Data excerpts

▼▼▼

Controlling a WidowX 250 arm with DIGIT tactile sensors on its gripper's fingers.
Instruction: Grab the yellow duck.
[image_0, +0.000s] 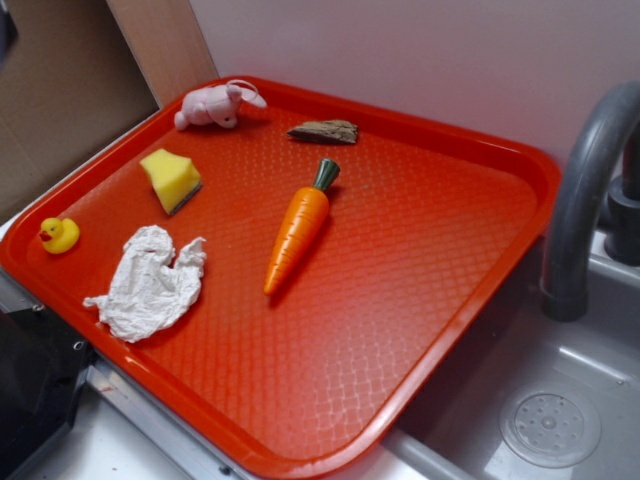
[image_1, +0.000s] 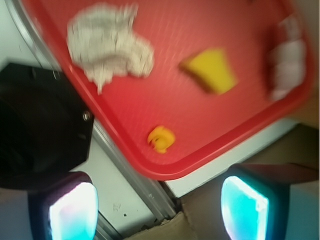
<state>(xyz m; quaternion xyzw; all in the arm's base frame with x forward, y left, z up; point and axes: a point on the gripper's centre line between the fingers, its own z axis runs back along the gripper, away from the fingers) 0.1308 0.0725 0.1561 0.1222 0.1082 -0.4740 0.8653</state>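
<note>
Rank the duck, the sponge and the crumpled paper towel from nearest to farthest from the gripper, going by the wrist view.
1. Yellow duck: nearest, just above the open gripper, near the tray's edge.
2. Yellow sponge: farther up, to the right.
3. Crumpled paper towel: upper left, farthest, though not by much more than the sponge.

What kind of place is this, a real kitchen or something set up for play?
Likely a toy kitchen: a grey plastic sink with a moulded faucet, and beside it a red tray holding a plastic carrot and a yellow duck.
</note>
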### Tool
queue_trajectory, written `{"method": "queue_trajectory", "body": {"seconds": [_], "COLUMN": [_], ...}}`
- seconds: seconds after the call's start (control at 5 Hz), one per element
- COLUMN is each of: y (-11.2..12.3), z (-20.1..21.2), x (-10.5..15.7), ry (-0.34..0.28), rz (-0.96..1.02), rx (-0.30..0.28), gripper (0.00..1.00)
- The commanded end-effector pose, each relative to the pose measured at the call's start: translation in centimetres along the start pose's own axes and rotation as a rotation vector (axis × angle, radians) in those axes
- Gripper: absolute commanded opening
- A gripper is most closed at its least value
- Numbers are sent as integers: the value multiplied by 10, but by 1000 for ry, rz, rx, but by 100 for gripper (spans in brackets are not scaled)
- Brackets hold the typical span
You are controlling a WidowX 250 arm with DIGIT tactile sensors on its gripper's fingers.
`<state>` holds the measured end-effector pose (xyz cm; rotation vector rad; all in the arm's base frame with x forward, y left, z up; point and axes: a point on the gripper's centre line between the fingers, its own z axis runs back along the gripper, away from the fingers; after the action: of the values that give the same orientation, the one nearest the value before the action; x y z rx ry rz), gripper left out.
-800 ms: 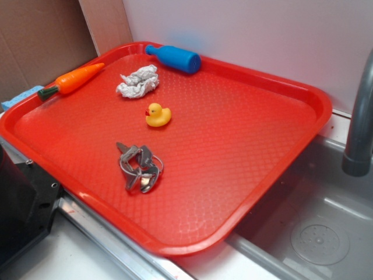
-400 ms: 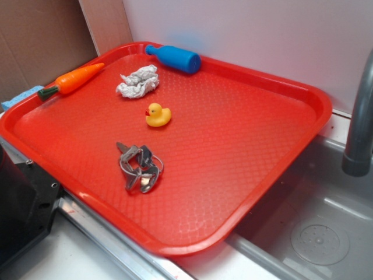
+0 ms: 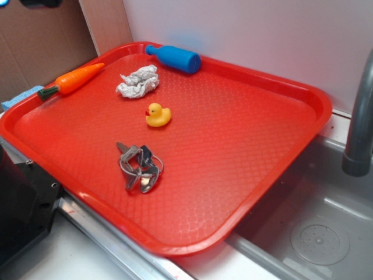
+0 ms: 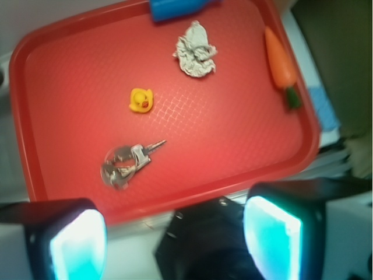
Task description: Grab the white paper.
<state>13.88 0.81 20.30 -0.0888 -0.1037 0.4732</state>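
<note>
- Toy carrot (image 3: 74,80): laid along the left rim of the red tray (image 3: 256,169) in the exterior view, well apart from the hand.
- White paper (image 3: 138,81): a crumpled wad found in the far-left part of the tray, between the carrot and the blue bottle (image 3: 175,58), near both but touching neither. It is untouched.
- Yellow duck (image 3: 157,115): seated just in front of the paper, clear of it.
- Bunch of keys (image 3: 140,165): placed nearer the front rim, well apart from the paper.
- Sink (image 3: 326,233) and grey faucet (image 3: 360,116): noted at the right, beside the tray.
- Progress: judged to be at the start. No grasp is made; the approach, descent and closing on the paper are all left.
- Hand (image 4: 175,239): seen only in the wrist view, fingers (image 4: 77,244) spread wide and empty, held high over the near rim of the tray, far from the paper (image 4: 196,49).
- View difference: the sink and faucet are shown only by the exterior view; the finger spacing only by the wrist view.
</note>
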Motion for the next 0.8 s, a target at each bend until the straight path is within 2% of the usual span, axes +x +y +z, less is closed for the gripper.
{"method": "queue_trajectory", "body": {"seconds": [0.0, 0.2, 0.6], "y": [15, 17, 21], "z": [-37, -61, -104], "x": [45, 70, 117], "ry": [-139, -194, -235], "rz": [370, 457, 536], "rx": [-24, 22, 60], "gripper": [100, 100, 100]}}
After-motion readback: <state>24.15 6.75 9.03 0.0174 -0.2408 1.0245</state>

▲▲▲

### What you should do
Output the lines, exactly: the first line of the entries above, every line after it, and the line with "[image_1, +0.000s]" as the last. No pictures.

### Answer space
Controlling a WidowX 250 arm with DIGIT tactile sensors on its gripper's fingers.
Instruction: Grab the yellow duck.
[image_0, +0.000s] 
[image_1, +0.000s] 

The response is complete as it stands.